◆ Try it
Copy exactly the stretch of data below from the line with "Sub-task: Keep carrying" through the line with "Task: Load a", including both of those lines.

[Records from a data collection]
= Beginning of Section =
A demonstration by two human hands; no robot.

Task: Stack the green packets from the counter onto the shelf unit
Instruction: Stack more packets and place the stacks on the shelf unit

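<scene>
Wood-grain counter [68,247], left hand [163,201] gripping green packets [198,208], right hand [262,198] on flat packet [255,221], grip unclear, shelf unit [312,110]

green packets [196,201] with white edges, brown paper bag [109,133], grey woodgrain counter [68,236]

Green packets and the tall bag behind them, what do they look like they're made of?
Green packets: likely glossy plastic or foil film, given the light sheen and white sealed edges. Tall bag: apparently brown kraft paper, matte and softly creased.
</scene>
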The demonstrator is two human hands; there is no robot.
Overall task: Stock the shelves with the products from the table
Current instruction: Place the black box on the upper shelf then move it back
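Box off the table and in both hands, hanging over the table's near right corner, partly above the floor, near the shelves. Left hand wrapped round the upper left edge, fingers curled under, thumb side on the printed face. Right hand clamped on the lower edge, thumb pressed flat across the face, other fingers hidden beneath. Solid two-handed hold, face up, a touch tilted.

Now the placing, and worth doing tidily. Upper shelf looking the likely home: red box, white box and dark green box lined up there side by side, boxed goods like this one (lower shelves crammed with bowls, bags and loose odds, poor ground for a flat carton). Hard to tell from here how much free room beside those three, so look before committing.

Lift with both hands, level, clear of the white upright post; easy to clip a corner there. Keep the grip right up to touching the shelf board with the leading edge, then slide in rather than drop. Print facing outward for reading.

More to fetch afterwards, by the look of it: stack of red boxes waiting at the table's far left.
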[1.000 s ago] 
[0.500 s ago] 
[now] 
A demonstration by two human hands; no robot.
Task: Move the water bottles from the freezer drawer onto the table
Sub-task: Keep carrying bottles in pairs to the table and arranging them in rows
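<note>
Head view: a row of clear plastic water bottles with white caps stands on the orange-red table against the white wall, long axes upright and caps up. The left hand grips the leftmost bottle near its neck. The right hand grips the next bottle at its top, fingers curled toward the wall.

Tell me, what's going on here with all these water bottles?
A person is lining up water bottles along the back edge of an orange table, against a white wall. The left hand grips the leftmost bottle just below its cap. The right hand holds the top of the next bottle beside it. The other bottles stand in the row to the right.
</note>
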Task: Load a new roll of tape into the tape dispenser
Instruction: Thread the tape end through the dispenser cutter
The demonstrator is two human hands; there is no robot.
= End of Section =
◆ Written solution
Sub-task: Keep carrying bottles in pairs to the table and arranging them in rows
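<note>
Head view: a row of clear plastic water bottles with white caps stands on the orange-red table against the white wall, long axes upright and caps up. The left hand grips the leftmost bottle near its neck. The right hand grips the next bottle at its top, fingers curled toward the wall.

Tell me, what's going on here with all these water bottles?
A person is lining up water bottles along the back edge of an orange table, against a white wall. The left hand grips the leftmost bottle just below its cap. The right hand holds the top of the next bottle beside it. The other bottles stand in the row to the right.
</note>
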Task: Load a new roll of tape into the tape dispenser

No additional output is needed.